La passion affective de l’amour s’est traduite dans la Passion effective de la Croix. « Un amour ‘viscéral’, qui vient du cœur comme un sentiment profond » (pape François, Le Visage de la Miséricorde §6). Sur le bois, sa soif et son Cœur sont l’emblème de la nouvelle alliance : l’eau soulagea les lèvres desséchées et, peu après, le Cœur reçut un coup de lance. « La blessure visible dévoile la blessure invisible de son amour » (St Bonaventure, La Vigne mystique 3, 10).

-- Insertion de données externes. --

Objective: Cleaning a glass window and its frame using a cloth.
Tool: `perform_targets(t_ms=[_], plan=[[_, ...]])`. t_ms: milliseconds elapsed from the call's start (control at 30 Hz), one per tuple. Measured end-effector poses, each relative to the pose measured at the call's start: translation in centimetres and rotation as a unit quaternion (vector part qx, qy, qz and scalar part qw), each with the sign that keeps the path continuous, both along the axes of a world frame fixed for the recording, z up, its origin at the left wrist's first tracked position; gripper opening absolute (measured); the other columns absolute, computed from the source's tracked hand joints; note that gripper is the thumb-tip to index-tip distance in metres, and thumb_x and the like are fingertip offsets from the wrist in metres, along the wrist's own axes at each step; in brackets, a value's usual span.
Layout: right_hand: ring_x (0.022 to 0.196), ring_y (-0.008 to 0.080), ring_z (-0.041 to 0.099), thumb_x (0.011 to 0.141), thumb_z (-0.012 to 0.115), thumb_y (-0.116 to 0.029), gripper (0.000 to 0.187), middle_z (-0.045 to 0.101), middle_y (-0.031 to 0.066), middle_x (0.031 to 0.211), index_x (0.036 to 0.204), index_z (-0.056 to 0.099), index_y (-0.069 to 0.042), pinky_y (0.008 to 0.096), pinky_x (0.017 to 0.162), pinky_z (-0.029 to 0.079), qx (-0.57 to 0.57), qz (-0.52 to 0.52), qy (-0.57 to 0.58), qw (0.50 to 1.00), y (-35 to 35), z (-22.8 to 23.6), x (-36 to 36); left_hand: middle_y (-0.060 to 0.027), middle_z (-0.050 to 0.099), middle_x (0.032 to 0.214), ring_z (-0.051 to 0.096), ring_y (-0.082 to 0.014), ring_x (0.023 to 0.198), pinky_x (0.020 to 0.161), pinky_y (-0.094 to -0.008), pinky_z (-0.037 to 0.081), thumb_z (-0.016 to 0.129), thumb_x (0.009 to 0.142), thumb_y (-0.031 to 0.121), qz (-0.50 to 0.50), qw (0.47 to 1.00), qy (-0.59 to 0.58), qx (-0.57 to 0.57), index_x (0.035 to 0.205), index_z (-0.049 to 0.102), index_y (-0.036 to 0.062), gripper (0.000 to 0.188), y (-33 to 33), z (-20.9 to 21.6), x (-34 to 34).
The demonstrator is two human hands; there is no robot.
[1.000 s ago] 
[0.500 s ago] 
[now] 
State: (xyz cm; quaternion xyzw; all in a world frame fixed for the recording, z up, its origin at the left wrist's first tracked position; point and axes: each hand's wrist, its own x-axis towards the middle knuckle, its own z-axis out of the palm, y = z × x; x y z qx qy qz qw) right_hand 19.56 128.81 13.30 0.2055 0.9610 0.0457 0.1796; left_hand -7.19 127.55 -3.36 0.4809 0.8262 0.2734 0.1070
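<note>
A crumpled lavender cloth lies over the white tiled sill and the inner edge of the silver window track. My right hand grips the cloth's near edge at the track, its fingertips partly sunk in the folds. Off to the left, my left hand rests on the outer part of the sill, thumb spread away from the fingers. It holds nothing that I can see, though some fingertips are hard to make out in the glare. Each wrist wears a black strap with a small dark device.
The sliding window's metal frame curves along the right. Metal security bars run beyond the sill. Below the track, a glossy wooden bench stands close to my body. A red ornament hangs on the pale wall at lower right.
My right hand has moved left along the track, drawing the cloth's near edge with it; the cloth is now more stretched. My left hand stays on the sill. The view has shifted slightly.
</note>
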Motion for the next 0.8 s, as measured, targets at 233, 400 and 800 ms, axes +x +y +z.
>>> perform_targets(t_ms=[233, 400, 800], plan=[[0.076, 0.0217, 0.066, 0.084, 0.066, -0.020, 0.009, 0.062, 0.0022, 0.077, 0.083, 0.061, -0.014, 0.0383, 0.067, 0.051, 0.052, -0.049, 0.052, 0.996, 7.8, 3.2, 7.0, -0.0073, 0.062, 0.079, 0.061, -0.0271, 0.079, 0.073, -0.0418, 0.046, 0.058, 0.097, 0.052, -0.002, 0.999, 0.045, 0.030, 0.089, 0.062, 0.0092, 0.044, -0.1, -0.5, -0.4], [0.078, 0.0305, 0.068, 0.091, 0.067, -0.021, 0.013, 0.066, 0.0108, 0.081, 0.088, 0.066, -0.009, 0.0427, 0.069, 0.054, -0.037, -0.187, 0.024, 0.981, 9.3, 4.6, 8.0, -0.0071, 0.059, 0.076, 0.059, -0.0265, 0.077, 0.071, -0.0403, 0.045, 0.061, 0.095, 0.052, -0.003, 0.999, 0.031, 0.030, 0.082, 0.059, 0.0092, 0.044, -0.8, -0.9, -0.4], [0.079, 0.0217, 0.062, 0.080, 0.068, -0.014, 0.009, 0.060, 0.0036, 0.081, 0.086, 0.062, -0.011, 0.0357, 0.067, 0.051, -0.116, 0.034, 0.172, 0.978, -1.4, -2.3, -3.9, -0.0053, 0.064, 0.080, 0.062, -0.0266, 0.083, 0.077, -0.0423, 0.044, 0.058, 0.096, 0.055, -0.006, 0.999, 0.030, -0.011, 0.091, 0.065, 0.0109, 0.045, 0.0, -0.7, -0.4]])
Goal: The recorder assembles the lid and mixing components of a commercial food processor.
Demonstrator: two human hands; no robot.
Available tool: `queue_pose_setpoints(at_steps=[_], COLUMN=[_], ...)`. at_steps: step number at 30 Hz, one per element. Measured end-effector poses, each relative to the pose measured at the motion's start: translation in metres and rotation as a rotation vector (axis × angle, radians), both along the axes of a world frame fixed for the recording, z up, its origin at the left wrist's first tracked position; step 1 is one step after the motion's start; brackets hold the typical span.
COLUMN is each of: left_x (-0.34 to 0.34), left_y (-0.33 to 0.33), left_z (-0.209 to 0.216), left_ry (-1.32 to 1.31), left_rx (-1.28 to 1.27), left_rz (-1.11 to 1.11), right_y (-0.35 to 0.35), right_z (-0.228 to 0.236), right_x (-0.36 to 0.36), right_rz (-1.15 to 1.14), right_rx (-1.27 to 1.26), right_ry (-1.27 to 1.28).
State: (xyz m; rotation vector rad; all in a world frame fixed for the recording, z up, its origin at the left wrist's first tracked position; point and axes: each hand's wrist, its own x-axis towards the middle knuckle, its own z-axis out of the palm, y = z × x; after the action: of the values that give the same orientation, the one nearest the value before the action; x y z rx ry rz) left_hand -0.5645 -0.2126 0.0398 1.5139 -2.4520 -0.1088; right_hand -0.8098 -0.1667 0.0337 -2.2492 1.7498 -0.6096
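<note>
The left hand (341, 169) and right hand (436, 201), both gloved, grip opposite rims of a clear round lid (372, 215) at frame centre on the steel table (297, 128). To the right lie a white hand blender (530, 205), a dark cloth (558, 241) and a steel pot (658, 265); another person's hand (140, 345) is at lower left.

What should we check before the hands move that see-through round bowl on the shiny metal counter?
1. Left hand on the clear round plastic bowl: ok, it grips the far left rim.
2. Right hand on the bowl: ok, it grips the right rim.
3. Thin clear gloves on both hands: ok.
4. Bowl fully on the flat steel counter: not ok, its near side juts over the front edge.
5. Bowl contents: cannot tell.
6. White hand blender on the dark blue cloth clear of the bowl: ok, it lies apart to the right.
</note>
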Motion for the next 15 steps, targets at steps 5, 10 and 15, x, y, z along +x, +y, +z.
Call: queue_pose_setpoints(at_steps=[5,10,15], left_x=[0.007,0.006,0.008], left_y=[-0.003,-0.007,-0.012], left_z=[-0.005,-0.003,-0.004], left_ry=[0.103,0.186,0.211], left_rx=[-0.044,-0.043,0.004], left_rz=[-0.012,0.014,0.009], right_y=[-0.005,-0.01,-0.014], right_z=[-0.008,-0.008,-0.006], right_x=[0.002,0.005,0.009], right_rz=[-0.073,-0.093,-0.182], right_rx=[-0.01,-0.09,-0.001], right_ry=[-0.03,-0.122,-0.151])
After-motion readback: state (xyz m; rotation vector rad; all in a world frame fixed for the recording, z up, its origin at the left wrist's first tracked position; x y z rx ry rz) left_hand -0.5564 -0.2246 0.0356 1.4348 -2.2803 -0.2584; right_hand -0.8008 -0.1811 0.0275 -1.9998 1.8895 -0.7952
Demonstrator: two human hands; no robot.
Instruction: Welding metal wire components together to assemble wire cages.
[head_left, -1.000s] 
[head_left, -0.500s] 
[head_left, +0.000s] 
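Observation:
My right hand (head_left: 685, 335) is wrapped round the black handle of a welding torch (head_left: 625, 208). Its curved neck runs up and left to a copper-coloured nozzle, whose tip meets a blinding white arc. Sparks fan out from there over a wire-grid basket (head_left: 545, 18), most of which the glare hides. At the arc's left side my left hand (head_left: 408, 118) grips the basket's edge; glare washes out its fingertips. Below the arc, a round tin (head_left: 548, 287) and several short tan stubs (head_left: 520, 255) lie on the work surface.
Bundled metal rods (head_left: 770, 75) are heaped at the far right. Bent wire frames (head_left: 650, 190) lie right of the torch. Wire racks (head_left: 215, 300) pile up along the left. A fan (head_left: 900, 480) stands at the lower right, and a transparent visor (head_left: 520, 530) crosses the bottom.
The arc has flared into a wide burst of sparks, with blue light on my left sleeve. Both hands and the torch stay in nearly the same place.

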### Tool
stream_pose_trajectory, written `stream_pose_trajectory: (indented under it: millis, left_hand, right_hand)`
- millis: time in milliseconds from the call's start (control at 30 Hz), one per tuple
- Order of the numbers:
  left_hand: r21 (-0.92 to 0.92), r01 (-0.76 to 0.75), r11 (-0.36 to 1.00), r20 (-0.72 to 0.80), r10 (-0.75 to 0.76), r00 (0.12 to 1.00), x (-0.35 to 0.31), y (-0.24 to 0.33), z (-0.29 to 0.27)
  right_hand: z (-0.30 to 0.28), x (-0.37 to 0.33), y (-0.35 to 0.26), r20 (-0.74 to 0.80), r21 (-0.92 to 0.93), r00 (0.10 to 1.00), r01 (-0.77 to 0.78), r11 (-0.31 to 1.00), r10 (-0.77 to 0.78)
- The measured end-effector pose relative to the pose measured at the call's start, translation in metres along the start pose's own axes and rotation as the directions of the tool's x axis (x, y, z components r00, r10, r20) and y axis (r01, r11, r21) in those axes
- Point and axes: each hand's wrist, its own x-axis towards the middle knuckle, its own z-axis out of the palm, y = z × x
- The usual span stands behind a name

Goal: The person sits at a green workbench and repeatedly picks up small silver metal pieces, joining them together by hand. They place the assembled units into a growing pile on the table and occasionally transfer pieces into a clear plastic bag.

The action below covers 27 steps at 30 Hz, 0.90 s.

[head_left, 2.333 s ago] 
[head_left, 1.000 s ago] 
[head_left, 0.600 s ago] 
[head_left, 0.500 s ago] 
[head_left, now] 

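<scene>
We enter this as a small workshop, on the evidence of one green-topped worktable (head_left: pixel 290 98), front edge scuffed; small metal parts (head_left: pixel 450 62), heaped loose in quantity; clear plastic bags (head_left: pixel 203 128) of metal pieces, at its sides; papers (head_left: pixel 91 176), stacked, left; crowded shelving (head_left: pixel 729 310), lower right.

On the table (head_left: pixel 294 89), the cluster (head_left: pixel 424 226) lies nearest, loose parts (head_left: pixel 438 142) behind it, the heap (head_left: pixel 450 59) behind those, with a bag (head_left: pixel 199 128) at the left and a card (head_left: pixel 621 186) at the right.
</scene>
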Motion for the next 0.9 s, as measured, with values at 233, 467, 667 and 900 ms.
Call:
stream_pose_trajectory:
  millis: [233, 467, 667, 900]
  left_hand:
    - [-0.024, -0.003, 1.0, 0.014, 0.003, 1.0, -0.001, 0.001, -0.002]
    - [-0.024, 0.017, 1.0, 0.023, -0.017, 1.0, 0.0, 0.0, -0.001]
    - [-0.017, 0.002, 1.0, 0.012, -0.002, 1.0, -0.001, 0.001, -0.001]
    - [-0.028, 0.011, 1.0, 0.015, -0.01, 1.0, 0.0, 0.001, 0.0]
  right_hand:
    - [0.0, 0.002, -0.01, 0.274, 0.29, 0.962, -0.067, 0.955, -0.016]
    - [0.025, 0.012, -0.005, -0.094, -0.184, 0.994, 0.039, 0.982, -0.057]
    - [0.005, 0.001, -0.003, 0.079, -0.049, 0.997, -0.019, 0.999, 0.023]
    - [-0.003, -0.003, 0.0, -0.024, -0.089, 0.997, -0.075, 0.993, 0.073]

Au ciel, ce même Cœur prolonge son intercession «afin de paraître maintenant pour nous devant la face de Dieu» (Hébreux 9,24). Nous croyons, aimons et espérons dans ce Cœur assoiffé, blessé d’amour. Le Verbe est inséparable de l'Amour, « qui s’est révélé dans le cœur transpercé de Jésus sur la croix et suscite à son tour l’amour » (Benoît XVI, enc. Dieu est amour §39).

La transfixion du Prêtre Souverain est l'épiphanie de sa sainteté et de la compassion trinitaire. Les mystères du salut naissent du côté transpercé, «pour que tous les hommes, attirés vers son cœur, viennent puiser la joie aux sources vives du salut» (Missel Romain, solennité du Sacré-Cœur, préface). « Approchez votre bouche de ce canal sacré, afin d'y puiser les eaux qui s'épanchent des fontaines du Sauveur » (St Bonaventure, L’Arbre de la vie §30).

‘Qui pourra nous séparer de l’amour du Christ?’

La miséricorde du Rédempteur, qui donne sa vie pour gagner la nôtre, est aussi un brasier. « Ici, en ce lieu de Paray-le-Monial, comme jadis l’Apôtre Paul, l’humble servante de Dieu semblait crier au monde entier: ‘Qui pourra nous séparer de l’amour du Christ?’ » (St Jean-Paul II, Homélie 5/10/1986). Le message a remué l’Église dans des réponses d’adoration, de réparation et de piété sincère. Le Cœur Immaculé de Marie relaye ces demandes ; à Fatima, depuis 1932, dans la place d’accès à la basilique mariale, une statue en bronze doré du Sacré-Cœur accueille les pèlerins.

« Lorsque nous adorons le cœur sacré de Jésus-Christ, nous adorons, en Lui et par Lui, l’amour incréé du Verbe de Dieu et son amour humain, avec ses autres sentiments et ses vertus » (Pie XII, enc. Haurietis Aquas, 1956). Le sens de cette solennité « est de nous laisser envelopper par l’amour du Christ, à toutes les saisons de la vie: au temps de la joie et dans celui de la tristesse, au temps de la santé et dans celui de l’infirmité et de la maladie » (pape François, Homélie27/06/2014).

Devant le Cœur du Pasteur blessé, chacun « renouvelle le premier amour : le moment où le Seigneur m’a touché dans l’âme et m’a appelé à le suivre. Là nous trouvons la source de l’amour fidèle et doux, qui laisse libres et rend libres » (pape François, Homélie 3/06/2016). L’expérience du pardon reçu, dans le sacrement de réconciliation, pousse à se rapprocher de lui et à le faire connaître. « Être miséricordieux c’est garder le cœur sensible, c’est entretenir la blessure humaine et divine d’un amour ferme, sacrifié, généreux » (St Josémaria, Amis de Dieu §232).

«Ouvrez-vous à cet amour et portez-le jusqu'aux extrémités de la terre, en témoignant de la bonté et de la miséricorde qui jaillissent du cœur de Jésus» (pape François, Audience 1/06/22).